**TASK TO CARRY OUT**
Could the data below be copied out in full, word for word?

**PROVIDED DATA**
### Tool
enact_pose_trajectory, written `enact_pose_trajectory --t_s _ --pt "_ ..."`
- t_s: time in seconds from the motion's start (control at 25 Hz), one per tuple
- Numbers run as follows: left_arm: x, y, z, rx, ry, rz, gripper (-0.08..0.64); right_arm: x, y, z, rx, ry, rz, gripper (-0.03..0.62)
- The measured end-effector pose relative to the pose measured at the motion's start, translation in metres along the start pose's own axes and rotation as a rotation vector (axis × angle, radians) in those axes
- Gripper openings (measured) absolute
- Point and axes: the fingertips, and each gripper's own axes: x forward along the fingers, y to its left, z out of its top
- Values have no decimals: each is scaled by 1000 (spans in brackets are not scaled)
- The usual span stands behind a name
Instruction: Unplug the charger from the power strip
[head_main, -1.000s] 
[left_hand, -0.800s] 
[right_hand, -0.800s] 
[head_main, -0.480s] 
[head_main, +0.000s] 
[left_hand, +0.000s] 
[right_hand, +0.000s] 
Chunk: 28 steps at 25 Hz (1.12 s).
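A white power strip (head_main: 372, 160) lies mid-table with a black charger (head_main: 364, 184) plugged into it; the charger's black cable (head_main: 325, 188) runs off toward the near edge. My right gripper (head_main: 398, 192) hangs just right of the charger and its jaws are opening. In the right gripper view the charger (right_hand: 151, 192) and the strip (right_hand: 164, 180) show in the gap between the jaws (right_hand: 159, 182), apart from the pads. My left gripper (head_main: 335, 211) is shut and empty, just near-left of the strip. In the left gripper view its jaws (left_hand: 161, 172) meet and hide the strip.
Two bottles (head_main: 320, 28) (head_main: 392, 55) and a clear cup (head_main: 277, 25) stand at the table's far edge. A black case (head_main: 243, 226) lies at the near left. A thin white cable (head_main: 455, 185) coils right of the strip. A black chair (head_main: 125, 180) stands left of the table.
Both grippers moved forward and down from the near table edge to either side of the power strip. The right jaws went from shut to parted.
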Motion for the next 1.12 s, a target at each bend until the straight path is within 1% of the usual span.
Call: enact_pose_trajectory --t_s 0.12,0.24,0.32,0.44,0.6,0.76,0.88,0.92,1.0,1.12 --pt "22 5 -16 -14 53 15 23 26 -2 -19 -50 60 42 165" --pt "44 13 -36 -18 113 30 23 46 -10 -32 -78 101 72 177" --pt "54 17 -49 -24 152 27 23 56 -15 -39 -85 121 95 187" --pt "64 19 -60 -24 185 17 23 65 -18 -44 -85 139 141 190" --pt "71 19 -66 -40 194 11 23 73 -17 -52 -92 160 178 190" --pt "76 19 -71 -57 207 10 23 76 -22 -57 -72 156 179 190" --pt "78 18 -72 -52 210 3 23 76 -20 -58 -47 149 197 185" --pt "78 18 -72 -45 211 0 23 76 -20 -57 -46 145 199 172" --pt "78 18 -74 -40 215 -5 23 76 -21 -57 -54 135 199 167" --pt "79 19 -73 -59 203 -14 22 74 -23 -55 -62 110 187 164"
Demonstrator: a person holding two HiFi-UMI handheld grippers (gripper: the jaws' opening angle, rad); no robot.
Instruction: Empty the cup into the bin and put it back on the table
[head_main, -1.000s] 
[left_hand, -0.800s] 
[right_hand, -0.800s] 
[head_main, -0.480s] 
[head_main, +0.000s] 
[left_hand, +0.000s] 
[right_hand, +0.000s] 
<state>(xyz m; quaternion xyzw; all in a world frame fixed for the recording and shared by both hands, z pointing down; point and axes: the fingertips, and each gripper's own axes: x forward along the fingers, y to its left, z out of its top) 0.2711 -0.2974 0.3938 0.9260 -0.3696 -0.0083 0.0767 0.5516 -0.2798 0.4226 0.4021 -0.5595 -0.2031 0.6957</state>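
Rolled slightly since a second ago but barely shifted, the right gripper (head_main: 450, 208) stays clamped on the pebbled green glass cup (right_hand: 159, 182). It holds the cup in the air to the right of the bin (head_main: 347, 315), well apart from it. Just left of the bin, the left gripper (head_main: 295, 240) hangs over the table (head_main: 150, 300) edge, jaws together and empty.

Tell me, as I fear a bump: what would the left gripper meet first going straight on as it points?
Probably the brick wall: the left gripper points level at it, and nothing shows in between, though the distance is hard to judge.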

**ANSWER SPACE**
### Tool
enact_pose_trajectory, written `enact_pose_trajectory --t_s _ --pt "_ ..."`
- t_s: time in seconds from the motion's start (control at 25 Hz), one per tuple
- Numbers run as follows: left_arm: x, y, z, rx, ry, rz, gripper (-0.08..0.64); right_arm: x, y, z, rx, ry, rz, gripper (-0.03..0.62)
- The measured end-effector pose relative to the pose measured at the motion's start, translation in metres along the start pose's own axes and rotation as a rotation vector (axis × angle, radians) in those axes
- Gripper openings (measured) absolute
- Point and axes: the fingertips, and each gripper's own axes: x forward along the fingers, y to its left, z out of its top
- Values have no decimals: each is scaled by 1000 (spans in brackets are not scaled)
- The usual span stands behind a name
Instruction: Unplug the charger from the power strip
[head_main, -1.000s] 
[left_hand, -0.800s] 
[right_hand, -0.800s] 
[head_main, -0.480s] 
[head_main, +0.000s] 
[left_hand, +0.000s] 
[right_hand, +0.000s] 
Chunk: 28 steps at 25 Hz (1.12 s).
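A white power strip (head_main: 372, 160) lies mid-table with a black charger (head_main: 364, 184) plugged into it; the charger's black cable (head_main: 325, 188) runs off toward the near edge. My right gripper (head_main: 398, 192) hangs just right of the charger and its jaws are opening. In the right gripper view the charger (right_hand: 151, 192) and the strip (right_hand: 164, 180) show in the gap between the jaws (right_hand: 159, 182), apart from the pads. My left gripper (head_main: 335, 211) is shut and empty, just near-left of the strip. In the left gripper view its jaws (left_hand: 161, 172) meet and hide the strip.
Two bottles (head_main: 320, 28) (head_main: 392, 55) and a clear cup (head_main: 277, 25) stand at the table's far edge. A black case (head_main: 243, 226) lies at the near left. A thin white cable (head_main: 455, 185) coils right of the strip. A black chair (head_main: 125, 180) stands left of the table.
Both grippers moved forward and down from the near table edge to either side of the power strip. The right jaws went from shut to parted.
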Motion for the next 1.12 s, a target at each bend until the straight path is within 1% of the usual span.
Call: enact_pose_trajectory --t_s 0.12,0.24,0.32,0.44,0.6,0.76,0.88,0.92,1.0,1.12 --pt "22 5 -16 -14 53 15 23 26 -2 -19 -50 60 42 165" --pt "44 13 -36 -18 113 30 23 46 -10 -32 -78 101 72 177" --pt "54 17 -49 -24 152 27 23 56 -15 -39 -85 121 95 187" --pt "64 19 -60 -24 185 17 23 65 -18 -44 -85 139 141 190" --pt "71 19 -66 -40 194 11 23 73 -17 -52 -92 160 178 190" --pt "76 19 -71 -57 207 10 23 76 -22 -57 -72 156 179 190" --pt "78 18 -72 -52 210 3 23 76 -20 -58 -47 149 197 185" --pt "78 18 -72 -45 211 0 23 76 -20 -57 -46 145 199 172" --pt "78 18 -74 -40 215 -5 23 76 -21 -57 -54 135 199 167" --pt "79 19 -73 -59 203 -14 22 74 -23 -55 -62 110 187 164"
Demonstrator: a person holding two HiFi-UMI handheld grippers (gripper: the jaws' opening angle, rad); no robot.
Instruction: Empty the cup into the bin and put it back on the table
[head_main, -1.000s] 
[left_hand, -0.800s] 
[right_hand, -0.800s] 
[head_main, -0.480s] 
[head_main, +0.000s] 
[left_hand, +0.000s] 
[right_hand, +0.000s] 
<state>(xyz m; quaternion xyzw; all in a world frame fixed for the recording and shared by both hands, z pointing down; point and axes: the fingertips, and each gripper's own axes: x forward along the fingers, y to its left, z out of its top) 0.2711 -0.2974 0.3938 0.9260 -0.3696 -0.0083 0.0767 0.5516 -0.2798 0.4226 0.4021 -0.5595 -0.2031 0.6957</state>
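Rolled slightly since a second ago but barely shifted, the right gripper (head_main: 450, 208) stays clamped on the pebbled green glass cup (right_hand: 159, 182). It holds the cup in the air to the right of the bin (head_main: 347, 315), well apart from it. Just left of the bin, the left gripper (head_main: 295, 240) hangs over the table (head_main: 150, 300) edge, jaws together and empty.

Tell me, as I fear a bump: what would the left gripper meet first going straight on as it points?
Probably the brick wall: the left gripper points level at it, and nothing shows in between, though the distance is hard to judge.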

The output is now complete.